Why Join Us? We are looking for talented and highly-motivated individuals who demonstrate a natural desire to support the meaningful work of community oncologists and the patients we serve.

The Research Operations Manager ensures the integrity and quality of clinical trials are maintained and conducted in accordance with international, federal, state, and local regulations, and Institutional Review Board (IRB) approvals. This position is primarily responsible for the accurate completion of visit procedures and collection of information from study patients according to protocols, and for protecting the health, safety, and welfare of research participants. Work is performed under the general direction of the Senior Director of Research Operations and principal investigators.

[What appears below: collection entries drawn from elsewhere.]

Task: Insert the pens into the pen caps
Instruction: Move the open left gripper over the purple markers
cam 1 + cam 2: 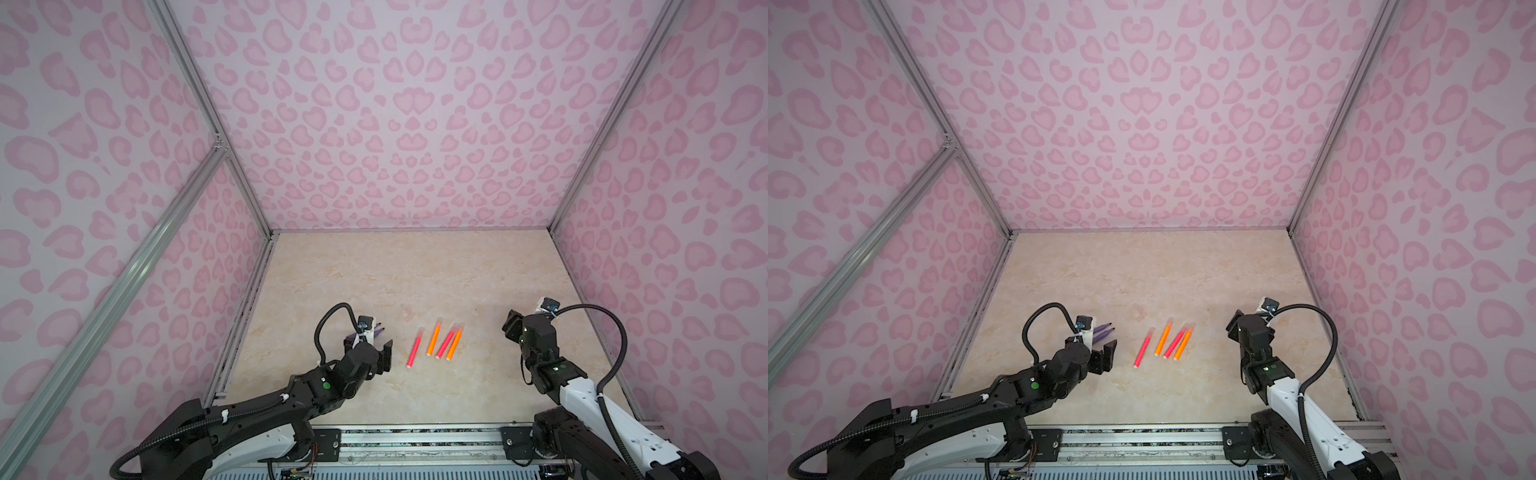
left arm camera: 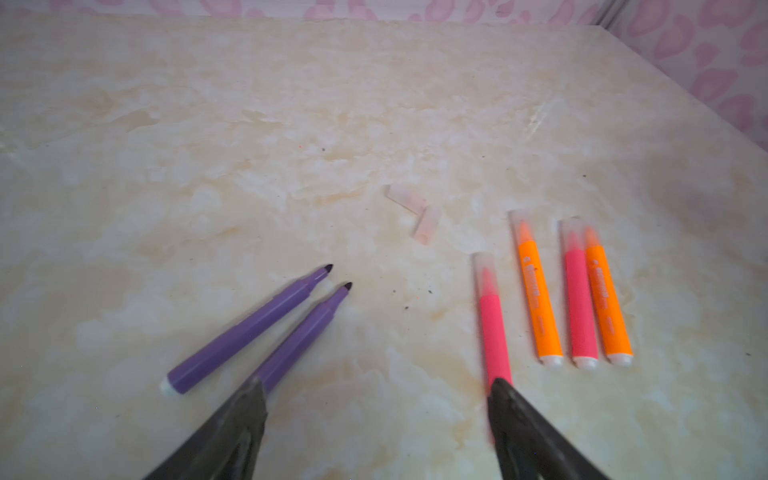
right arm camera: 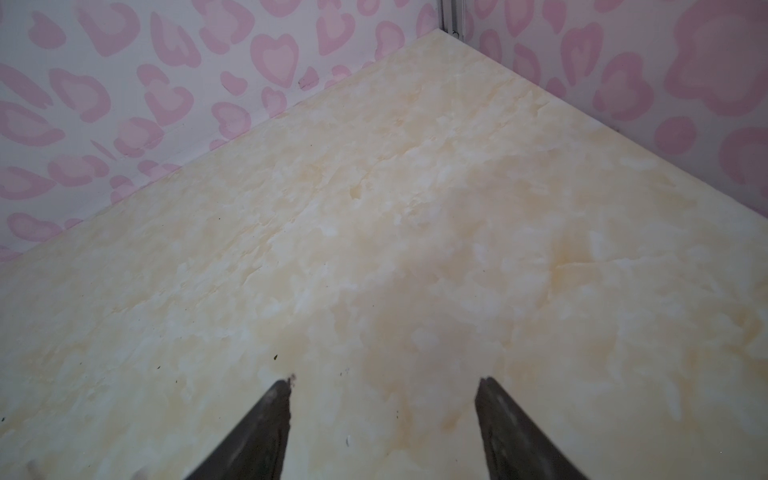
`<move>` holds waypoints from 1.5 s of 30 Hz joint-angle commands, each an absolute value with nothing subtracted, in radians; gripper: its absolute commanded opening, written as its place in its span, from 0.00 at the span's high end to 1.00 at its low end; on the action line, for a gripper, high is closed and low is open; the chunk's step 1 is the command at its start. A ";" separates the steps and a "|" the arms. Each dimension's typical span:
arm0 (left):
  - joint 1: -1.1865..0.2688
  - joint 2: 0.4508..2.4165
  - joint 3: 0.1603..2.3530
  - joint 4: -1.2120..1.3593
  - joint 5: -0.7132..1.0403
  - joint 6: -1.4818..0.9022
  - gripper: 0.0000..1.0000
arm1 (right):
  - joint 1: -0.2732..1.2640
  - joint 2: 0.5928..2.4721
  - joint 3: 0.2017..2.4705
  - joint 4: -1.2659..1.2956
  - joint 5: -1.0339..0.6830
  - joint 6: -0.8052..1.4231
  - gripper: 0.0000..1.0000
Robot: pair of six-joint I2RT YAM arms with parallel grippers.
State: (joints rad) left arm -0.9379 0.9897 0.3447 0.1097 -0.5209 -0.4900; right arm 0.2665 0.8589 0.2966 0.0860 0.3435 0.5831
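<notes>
Black print is running along both orange pens [image 2: 538, 291], too blurred to read. These 2 & 2 pink-red pens [image 2: 494, 324] are lying capped, near-parallel, mid-counter [image 2: 249, 124]. 2 purple pens [image 2: 249, 328] are lying uncapped to their left, w/ 2 loose clear caps [image 2: 405, 198] meeting at an angle just beyond. Left fingers [image 2: 241, 419] are standing wide apart, gripping nothing, near purple & pink butts. Right fingers [image 3: 266, 419] are gaping too, empty, well apart from pens. Open counter is stretching to the back wall.
</notes>
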 commanded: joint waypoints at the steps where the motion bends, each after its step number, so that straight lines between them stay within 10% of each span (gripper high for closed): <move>1: -0.894 1.024 0.367 0.054 -0.564 -0.501 0.19 | 0.266 0.857 0.298 0.109 0.348 0.577 0.28; 19: -0.857 1.442 0.589 -0.054 -0.486 -0.545 0.30 | 0.267 0.824 0.282 0.112 0.348 0.578 0.28; 45: -0.813 1.558 0.621 -0.022 -0.408 -0.487 0.32 | 0.267 0.853 0.295 0.112 0.348 0.578 0.28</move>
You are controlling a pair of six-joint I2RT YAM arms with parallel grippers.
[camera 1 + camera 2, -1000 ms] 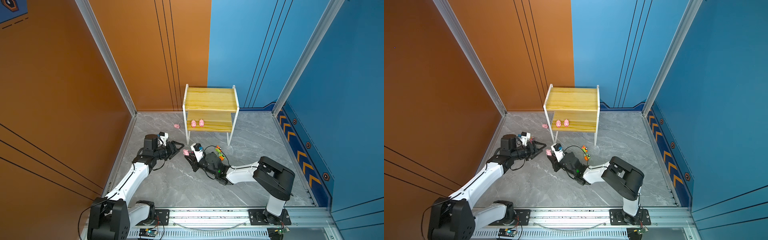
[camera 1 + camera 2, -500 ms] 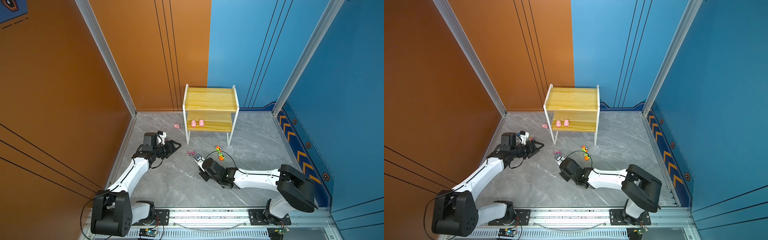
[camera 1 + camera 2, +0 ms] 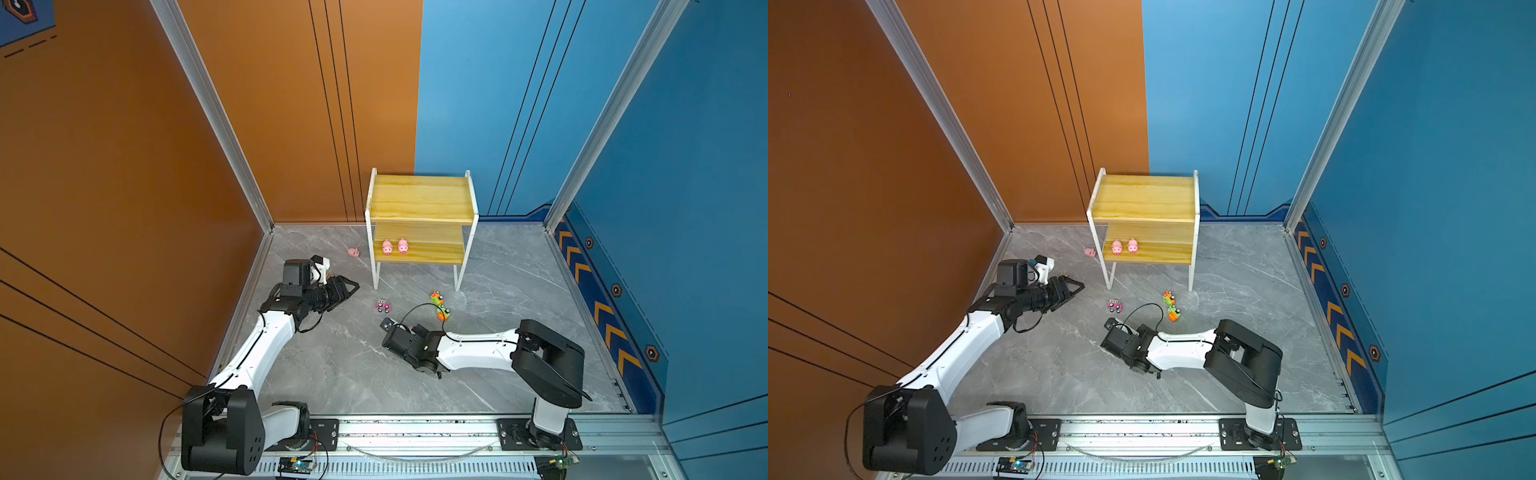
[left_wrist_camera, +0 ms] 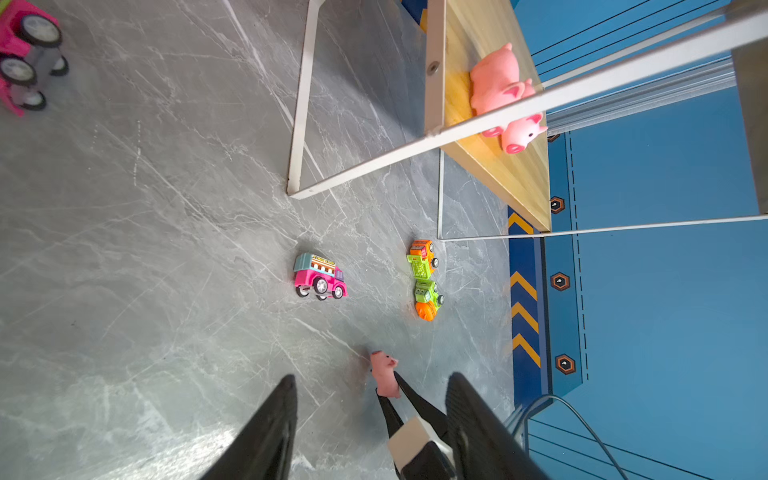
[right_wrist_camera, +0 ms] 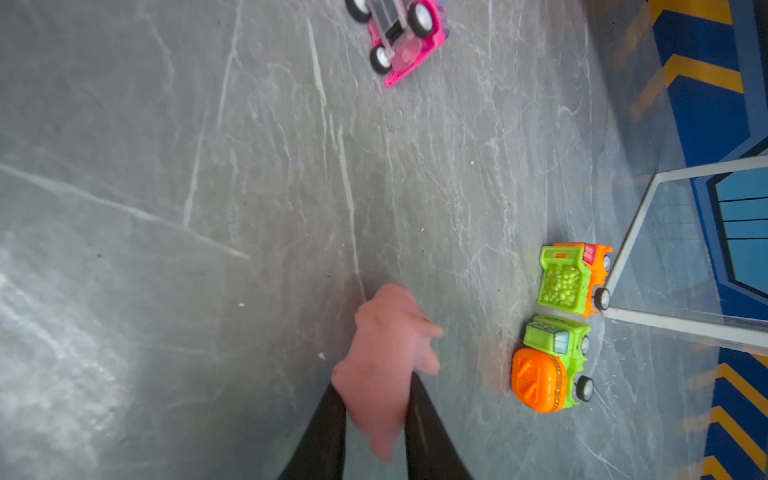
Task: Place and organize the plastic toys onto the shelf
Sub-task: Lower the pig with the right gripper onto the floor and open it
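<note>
Pink rubbery-looking plastic pig figure (image 5: 380, 357), pinched at its rear by right claw (image 5: 374, 395), judged light, soft, squashable, so grip mid-body gently; left claw (image 4: 372, 378) apart, empty.

I work on a grey marbled table (image 3: 340, 374), orange wall (image 3: 124, 174) on my left, blue wall (image 3: 685, 166) right, yellow chevrons (image 3: 603, 312) at its foot.

Two-tier shelf (image 3: 419, 199) stands mid-frame, two pink pigs (image 3: 387, 247) (image 3: 402, 246) side by side on its lower board; third pig (image 3: 353, 252) on the floor just left; pink car (image 3: 383, 306) on its side and two touching green-orange cars (image 3: 436, 297) (image 3: 443, 311) below; fourth pig (image 5: 386, 340) pinched in right gripper (image 5: 374, 386).
</note>
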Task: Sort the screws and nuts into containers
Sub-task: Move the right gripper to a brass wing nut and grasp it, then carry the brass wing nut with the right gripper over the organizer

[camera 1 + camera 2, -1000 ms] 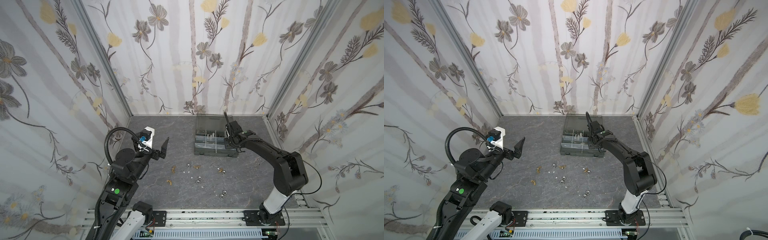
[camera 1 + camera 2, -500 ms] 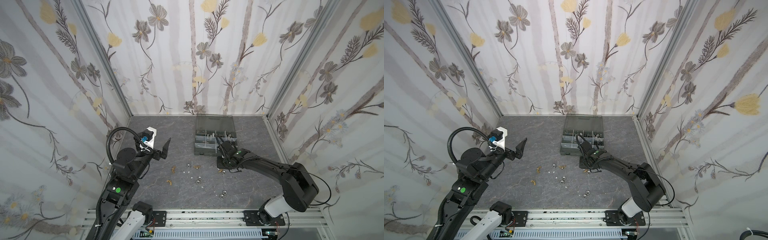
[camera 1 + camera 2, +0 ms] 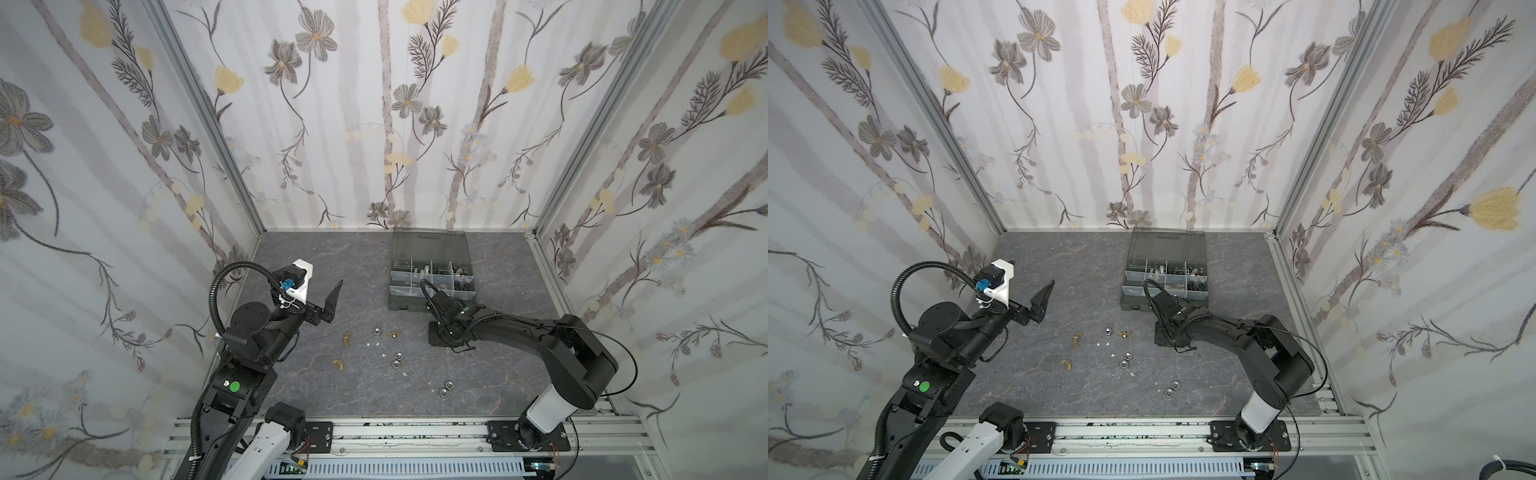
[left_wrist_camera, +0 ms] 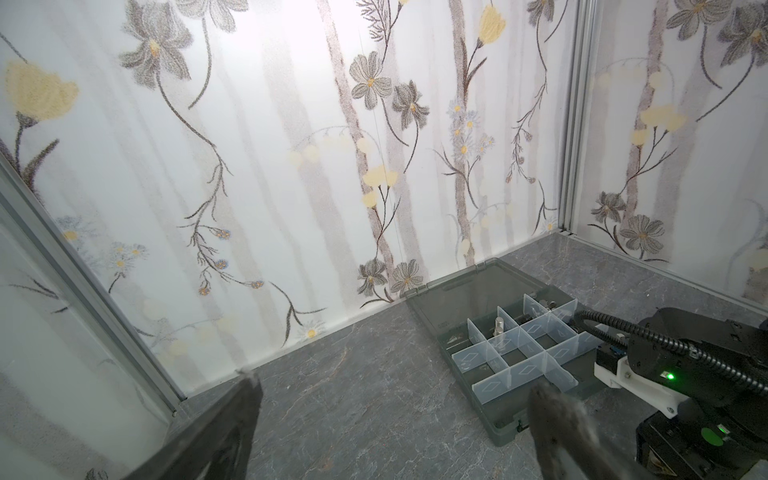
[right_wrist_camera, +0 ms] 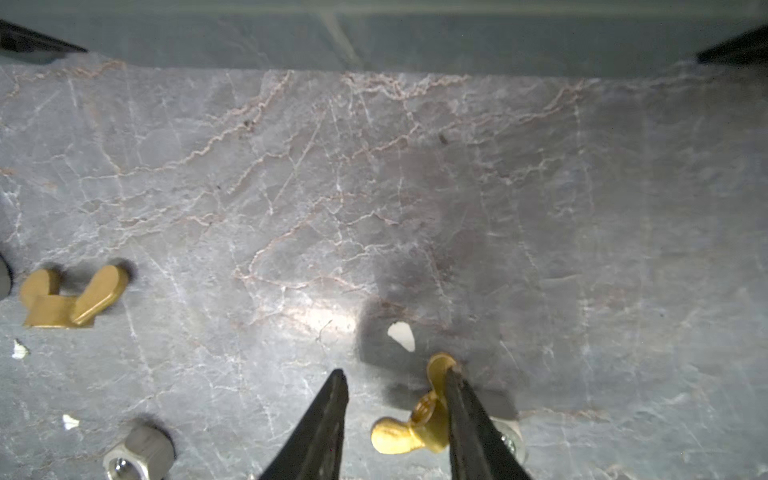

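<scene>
The right end effector [image 5: 395, 371] stood with its two black fingers parted over the grey bench [image 5: 374, 187]. A brass wing nut [image 5: 415, 428] lay between them, touching only one finger [image 5: 469, 424], and nothing was clamped. That nut showed only in the right wrist view. In both top views, just below and right of the frame's centre, the arm's own wrist covered the right end effector [image 3: 440, 334] and whatever lay beneath it. A silver piece [image 5: 511, 440] behind the same finger was mostly hidden and could not be identified. The wrist view also caught a second wing nut [image 5: 66, 297], a silver hex nut [image 5: 141, 451] cut off at the frame's edge, and white specks [image 5: 402, 334].

The top views gave the wider spread. Loose wing nuts [image 3: 347, 338] and five silver nuts [image 3: 396, 364] were scattered on the bench at lower centre of the frame. They lay well apart from the organiser case [image 3: 407, 303] just right of centre, whose lid [image 3: 430, 245] lay open toward the back wall. Small metal parts sat in the rear compartments [image 3: 432, 270], too small from above to tell screws from nuts. The left wrist view showed one silver screw [image 4: 497, 326] standing on end in a compartment.

The left end effector [image 3: 334, 291], raised left of centre, read as a single dark wedge from above. The left wrist view showed its blurred fingers [image 4: 232, 415] wide apart, holding nothing.
</scene>
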### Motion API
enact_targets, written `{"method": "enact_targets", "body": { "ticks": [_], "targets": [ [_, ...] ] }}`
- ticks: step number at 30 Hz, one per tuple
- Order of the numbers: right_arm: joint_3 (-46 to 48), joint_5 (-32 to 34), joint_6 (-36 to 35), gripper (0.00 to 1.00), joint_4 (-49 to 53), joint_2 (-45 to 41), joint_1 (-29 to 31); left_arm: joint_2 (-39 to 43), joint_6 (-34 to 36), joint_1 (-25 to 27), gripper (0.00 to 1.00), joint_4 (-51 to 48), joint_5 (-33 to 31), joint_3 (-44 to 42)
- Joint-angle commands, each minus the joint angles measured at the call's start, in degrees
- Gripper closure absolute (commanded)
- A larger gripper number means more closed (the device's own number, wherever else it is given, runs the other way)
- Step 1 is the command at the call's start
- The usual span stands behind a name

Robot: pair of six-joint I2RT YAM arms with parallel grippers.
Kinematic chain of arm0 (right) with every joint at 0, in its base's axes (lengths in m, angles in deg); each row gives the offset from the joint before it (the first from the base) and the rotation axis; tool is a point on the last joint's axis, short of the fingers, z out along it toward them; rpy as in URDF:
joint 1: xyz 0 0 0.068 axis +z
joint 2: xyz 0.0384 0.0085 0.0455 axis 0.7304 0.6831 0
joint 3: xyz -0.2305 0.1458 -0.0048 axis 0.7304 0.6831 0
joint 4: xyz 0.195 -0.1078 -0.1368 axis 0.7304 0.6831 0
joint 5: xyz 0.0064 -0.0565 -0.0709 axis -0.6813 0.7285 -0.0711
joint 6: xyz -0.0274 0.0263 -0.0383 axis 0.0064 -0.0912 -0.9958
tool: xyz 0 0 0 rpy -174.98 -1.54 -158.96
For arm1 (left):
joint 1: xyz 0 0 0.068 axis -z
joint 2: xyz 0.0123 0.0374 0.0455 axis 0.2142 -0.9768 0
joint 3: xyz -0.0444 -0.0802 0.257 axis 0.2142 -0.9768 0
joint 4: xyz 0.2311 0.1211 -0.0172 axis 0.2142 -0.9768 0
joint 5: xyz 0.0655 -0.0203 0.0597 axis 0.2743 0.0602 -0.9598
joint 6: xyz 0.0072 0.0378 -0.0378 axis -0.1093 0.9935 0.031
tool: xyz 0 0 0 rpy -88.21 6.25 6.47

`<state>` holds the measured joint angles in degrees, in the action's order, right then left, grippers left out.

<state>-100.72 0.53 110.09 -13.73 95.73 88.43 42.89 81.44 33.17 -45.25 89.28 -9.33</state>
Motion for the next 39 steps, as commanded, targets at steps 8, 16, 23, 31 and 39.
{"method": "enact_targets", "body": {
  "ticks": [8, 16, 23, 31, 39],
  "targets": [
    [-0.7, 2.5, 0.3, 0.56, 4.3, 0.1, 1.3, 0.4, 0.6, 0.1, 0.00, 2.0, 0.1, -0.8],
    [-0.8, 0.9, 1.0, 0.62, 3.8, 1.5, 2.1, 0.1, 0.7, 0.1, 0.00, 2.6, 0.2, -1.0],
    [-0.3, 0.3, 0.9, 0.73, 3.1, 3.3, 2.3, 0.1, 1.1, 0.0, 0.00, 2.2, -0.2, -0.9],
    [-1.9, 1.8, -0.7, 0.85, 4.1, 4.0, 2.3, -0.2, 1.3, 0.1, 0.00, 2.3, -0.1, -0.7],
    [-12.3, 6.8, -6.8, 0.87, 11.5, 2.7, -0.3, -0.9, 1.8, 0.0, 0.00, 1.7, -0.6, 0.2]
  ]
}}
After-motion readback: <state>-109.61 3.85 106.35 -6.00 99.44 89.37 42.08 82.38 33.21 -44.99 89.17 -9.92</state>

Essential Duties and Responsibilities

• Supervise research coordinators, across multiple sites, by managing their workload and optimizing performance while ensuring regulatory compliance
• Collaborate with others to design and rollout new or improved workflows and standard operating procedures.
• Manage site qualification and site initiation visits with sponsors for clinical trial implementation
• Reviews protocol leads for feasibility specific to resources required to carry out protocol e.g. patient population, staff, equipment, etc.
• Assure that protocols and associated budgets are loaded into CTMS platform in a timely manner
• Reviews new protocols and associated consent forms with direct reports to ensure in-depth understanding method of action, schedule of events, adverse events etc.
• Supervises direct reports in the screening of potential subjects for clinical trials through a careful review of the patient’s past medical history and a review of current findings against protocol-specific inclusion and exclusion criteria
• Oversees, across multiple sites, compliance of all research patient visits including testing and procedures per sponsor protocol
• Oversees the maintenance of medication inventory and reconciliation
• Assures direct reports complete accurate and timely data collection, documentation, entry, and reporting in both sponsor and Tennessee Oncology databases and that this complies with sponsor protocol requirements, regulations, and department policies across multiple sites
• Liaise with sponsor monitors regarding protocol questions and/or clarifications
• Communicates with patient, principal investigator, outside physicians, regulatory staff, and sponsor regarding serious adverse events including proper documentation and follow-up
• Reviews protocol, amendments, notices, suspensions and terminations with direct reports
• Liaises with sponsor staff such as study monitors and assists direct reports in the preparation for and completion of monitor visits
• Prepares for and attends sponsor and FDA audits
• Act as a resource for direct reports regarding clinical trial protocols, particularly the proper administration and expected side effects of the investigational product
• Supervises the procurement, processing, and shipping of biospecimens per sponsor protocol and regulations
• Serves as a liaison to multiple Tennessee Oncology departments, providers, and other team members regarding research protocols and regulatory compliance with particular attention to quality and optimizing workflows
• Protects the rights, safety and welfare of patients

• Departmental supply monitoring and ordering
• Conduct trial feasibility and patient screening for enrollment as necessary
• Travel to all research site offices as necessary
• Maintains a professional approach respecting the dignity and confidentiality of patients
• Maintains a good attendance record and reports to work on time
• Maintains a professional attitude and appearance
• Maintain NYS licensure as applicable
• Performs other duties as assigned

EDUCATION AND EXPERIENCE

• Bachelor’s degree in biology, life sciences or nursing preferred
• 5+ years’ work experience in pharmaceutical, clinical office or research space.
• Previous supervisory experience preferred

REQUIRED KNOWLEDGE, SKILLS & ABILITITES

• Excellent verbal and written communication skills
• Excellent organization and follow-up skills
• Ability to handle multiple priorities in a fast-paced environment
• Ability to understand complex clinical trials protocols
• Ability to oversee and guide multi-functional teams
• Microsoft Office product knowledge (Word, Excel, PowerPoint, etc.)